Workers, community organizers, public officials and religious leaders in communities from coast to coast stood together as part of the National Day of Action to Stop Wage Theft coordinated by the national network Interfaith Worker Justice.

  • At the Ohio Statehouse in Columbus, State Senator Sue Morano announced the Wage Protection Act, new legislation that would expand the Ohio state government’s enforcement capacity on wage violations;
  • Miami-Dade County Commissioner Natasha Seijas and members of the South Florida Wage Theft Task Force decried the pervasiveness of wage theft in the region and announced a pending local ordinance to combat it;
  • In Memphis, the Workers Interfaith Network released the results of a survey it conducted of local low-wage workers, 68 percent of whom reported not being paid for all the hours they’d worked;
  • In Chicago, four Polish workers each owed over $10,000 by a contractor, together with religious leaders and organizers with the Arise Chicago Worker Center, announced a lawsuit for back wages at one of the contractor’s current work sites;
  • A rally and press conference were held at the Wisconsin State Capitol in Madison, workers and members of the clergy joined with the Workers’ Rights Center to demand both state and federal government measures to combat wage theft;
  • At a press conference on Capitol Hill, Rep. Danny Davis (D-IL) joined workers who have been cheated of their wages, religious leaders, and IWJ Executive Director Kim Bobo, whose 2008 book Wage Theft in America: Why Millions of Working Americans Are Not Getting Paid—And What We Can Do About It exposed the national crisis and has become a rallying cry for the campaign to end it;
  • Also in Washington, U.S. Secretary of Labor Hilda Solis announced increased enforcement and outreach efforts in the department’s Wage and Hour Division, including a national public awareness campaign titled to inform workers about their rights. “We will not rest until the law is followed by every employer, and each worker is treated and compensated fairly,” Solis said in a statement. (For more actions around the country, see here.)

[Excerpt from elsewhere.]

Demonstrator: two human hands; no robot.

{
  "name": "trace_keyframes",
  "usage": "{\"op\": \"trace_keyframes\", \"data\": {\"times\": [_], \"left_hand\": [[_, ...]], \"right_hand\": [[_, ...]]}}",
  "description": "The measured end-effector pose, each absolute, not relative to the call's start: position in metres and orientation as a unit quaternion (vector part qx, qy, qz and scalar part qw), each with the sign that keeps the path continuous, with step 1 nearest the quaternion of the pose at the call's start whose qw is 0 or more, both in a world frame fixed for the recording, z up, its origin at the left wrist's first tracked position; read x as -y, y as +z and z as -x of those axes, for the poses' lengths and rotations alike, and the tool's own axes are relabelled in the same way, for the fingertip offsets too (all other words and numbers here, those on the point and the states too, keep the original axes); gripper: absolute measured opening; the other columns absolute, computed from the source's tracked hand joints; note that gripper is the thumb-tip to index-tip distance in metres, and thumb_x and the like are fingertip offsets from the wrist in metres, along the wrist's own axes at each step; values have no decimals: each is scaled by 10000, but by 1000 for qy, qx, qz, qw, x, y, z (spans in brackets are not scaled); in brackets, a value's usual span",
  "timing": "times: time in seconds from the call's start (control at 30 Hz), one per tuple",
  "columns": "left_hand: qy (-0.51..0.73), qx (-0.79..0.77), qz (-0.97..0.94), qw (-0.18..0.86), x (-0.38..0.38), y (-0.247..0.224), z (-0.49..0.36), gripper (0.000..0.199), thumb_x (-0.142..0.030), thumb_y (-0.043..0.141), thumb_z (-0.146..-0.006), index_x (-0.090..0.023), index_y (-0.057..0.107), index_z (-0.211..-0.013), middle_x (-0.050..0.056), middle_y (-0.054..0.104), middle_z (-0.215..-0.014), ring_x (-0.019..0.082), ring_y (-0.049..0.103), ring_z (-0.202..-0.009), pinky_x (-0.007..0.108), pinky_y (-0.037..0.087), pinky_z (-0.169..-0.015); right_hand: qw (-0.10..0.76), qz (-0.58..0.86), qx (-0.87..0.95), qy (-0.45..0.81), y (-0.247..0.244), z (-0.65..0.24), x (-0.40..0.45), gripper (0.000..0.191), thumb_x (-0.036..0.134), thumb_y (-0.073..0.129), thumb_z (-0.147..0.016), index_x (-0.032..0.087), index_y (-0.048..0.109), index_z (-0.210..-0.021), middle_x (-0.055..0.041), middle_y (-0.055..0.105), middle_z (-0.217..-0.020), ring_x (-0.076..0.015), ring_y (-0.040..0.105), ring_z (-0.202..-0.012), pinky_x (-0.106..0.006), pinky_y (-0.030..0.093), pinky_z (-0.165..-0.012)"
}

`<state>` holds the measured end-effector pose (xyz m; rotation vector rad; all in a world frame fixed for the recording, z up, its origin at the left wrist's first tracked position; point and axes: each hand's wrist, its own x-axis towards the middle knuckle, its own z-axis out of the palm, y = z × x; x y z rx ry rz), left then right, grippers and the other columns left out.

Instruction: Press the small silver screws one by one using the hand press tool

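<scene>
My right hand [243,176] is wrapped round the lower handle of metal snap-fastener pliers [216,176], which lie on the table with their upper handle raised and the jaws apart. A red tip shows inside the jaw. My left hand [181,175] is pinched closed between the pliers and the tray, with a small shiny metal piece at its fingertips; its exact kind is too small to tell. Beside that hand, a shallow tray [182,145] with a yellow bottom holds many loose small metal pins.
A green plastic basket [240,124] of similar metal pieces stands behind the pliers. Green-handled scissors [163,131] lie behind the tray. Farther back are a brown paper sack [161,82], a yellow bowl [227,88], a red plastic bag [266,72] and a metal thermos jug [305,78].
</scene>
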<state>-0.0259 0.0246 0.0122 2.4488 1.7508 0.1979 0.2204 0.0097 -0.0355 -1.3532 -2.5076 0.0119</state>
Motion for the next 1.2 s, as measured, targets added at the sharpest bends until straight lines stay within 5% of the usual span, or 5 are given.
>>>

“A great deal of work remains to be done to stop wage theft, but Thursday’s National Day of Action was a watershed moment in this campaign,” says Bobo. Secretary Solis said she “will not rest until the law is followed by every employer, and each worker is treated and compensated fairly – and neither will we at Interfaith Worker Justice.”

“As we pause this Thanksgiving to remember all that we are thankful for, we also remember the workers across the nation whose wages are stolen and struggle to put a meal on their holiday table. We must put an end to this national scandal of wage theft,” says Thomas Shellabarger of the United States Conference of Catholic Bishops.